With the death of Altan Khan and his son, however, the confederation began to fall apart, and under Altan's grandson Curuke, raids resumed along the Gansu-Kokonor border. When pressed, these Mongol leaders, only loosely faithful to Curuke, asserted that they were only raiding the Tibetans and Turks (Uighurs), not the Chinese. In 1590, however, a Ming general operating in that area was captured and killed. While the Court hesitated to take any punitive action, and Mongol violence against the Chinese in that area very soon came to an end, the forces dispatched to coordinate border defense, under minister of war Cheng Lo, took action. They burned down numerous Mongolian Buddhist temples and destroyed Mongol lumber reserves, as well as setting fire to a large swath of grassland. The Mongols then withdrew more completely from the area.[3]

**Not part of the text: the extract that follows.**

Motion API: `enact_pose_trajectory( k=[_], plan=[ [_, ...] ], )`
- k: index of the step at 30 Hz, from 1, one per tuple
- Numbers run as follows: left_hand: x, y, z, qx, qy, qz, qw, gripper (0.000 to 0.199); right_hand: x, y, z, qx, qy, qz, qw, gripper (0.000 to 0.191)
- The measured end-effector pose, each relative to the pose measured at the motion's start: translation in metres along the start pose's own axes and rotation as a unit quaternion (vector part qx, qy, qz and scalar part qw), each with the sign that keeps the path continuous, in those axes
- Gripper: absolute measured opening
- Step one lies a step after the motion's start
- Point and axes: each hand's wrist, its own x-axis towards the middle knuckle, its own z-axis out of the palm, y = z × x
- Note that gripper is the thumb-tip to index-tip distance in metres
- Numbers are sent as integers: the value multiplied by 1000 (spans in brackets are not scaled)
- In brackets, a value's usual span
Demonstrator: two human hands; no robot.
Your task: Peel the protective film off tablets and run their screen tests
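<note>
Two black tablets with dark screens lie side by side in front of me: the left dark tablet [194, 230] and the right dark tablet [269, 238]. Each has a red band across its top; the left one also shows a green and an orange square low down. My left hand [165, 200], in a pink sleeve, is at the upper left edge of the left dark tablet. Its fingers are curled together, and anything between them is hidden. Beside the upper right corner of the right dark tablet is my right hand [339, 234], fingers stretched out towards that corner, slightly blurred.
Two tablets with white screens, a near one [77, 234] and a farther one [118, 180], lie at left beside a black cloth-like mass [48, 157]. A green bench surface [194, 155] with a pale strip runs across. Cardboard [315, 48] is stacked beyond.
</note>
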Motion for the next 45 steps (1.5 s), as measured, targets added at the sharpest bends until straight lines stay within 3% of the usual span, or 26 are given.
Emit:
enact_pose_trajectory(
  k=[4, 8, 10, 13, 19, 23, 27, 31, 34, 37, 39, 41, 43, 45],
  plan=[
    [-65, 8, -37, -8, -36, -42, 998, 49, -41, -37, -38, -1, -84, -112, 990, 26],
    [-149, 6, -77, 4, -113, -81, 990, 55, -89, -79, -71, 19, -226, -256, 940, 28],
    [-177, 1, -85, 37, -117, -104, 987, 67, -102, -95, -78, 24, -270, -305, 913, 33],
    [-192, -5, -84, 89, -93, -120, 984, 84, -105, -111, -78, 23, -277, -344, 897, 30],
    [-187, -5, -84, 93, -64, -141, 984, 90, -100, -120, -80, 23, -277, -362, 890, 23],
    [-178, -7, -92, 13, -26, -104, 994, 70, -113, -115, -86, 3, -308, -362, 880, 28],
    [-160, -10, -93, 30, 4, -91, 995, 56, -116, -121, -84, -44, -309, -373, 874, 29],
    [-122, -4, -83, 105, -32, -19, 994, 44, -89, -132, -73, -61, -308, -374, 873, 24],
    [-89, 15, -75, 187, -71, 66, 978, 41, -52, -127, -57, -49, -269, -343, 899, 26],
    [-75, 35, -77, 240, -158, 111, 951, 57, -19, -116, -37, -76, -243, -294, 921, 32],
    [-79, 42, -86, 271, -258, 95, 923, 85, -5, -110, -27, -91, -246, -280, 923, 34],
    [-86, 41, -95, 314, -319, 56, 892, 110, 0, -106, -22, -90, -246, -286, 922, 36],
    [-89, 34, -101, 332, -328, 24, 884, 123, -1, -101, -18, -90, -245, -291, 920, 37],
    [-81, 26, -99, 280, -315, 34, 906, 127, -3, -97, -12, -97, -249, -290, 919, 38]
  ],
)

Under the Qing Dynasty (1644-1911), Mongols enjoyed a position similar to that of the second category of steppe nomads under the Yuan. Qing civil and military leadership was divided into three groups of "banners": eight Manchu banners, eight Mongol banners, and eight "martial" Chinese banners, a group similar to that of the northern Chinese under the Yuan, consisting essentially of those Chinese already allied with the Manchus prior to the Qing conquest. Members of the Mongol banners lived in fortified sections of the major cities separated out from the Chinese commoners' city, and from the districts of the Manchu and "martial Chinese" banners, with all of the banners being subject to a separate system of governance from the Chinese.

References

  • Conrad Schirokauer, et al, A Brief History of Chinese and Japanese Civilizations, Fourth Edition, Cengage Learning (2012), 220-223.
  1. Valerie Hansen, The Open Empire, New York: W.W. Norton & Company (2000), 385.
  2. Ray Huang, 1587: A Year of No Significance, Yale University Press (1981), 175.
  3. 3.0 3.1 Huang, 108-109.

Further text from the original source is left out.